On Sept. 16, 2014, Acosta pled guilty to Counts 1 and 2 of the indictment and admitted that he possessed approximately 21.4 grams of methamphetamine on April 5, 2014 and approximately 8.8 grams of methamphetamine on April 27, 2014.  He further admitted that he intended to distribute the methamphetamine to others.

This case was investigated by the Roswell office of the FBI, the Las Cruces offices of the DEA and the Bureau of Alcohol, Tobacco, Firearms and Explosives, the Lea County Drug Task Force, and the Hobbs Police Department, and was prosecuted by Assistant U.S. Attorneys Terri J. Abernathy and Shaheen P. Torgoley of the U.S. Attorney’s Las Cruces Branch Office.

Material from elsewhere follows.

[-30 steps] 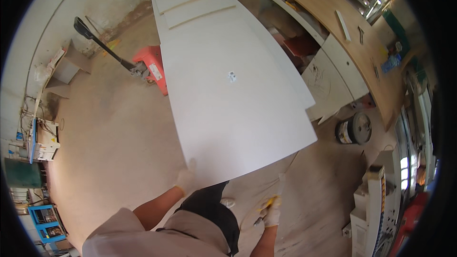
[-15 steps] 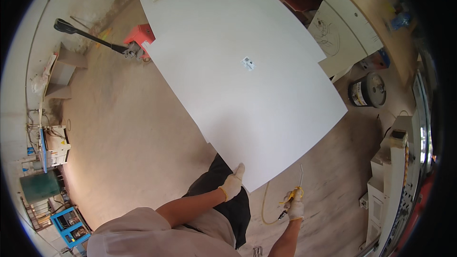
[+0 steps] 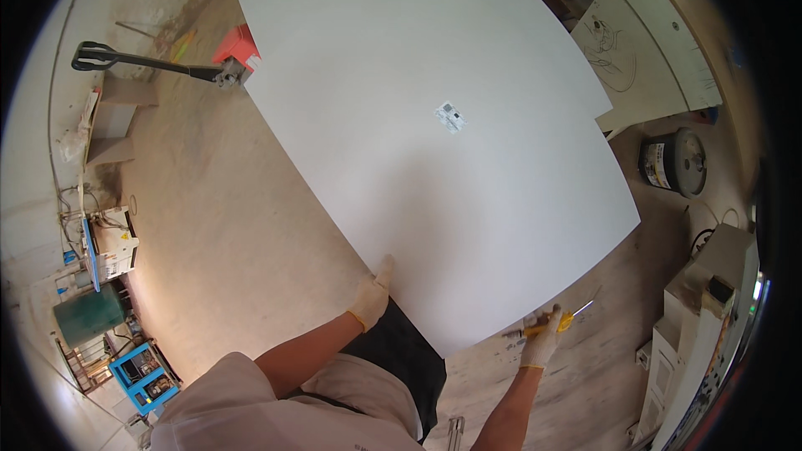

The Lea County Drug Task Force is comprised of officers from the Lea County Sheriff’s Office, Hobbs Police Department, Lovington Police Department, Eunice Police Department, the Tatum Police Department and the Jal Police Department, and is part of the HIDTA Region VI Drug Task Force.  The High Intensity Drug Trafficking Areas (HIDTA) program was created by Congress with the Anti-Drug Abuse Act of 1988.  HIDTA is a program of the White House Office of National Drug Control Policy (ONDCP) which provides assistance to federal, state, local and tribal law enforcement agencies operating in areas determined to be critical drug-trafficking regions of the United States and seeks to reduce drug trafficking and production by facilitating coordinated law enforcement activities and information sharing.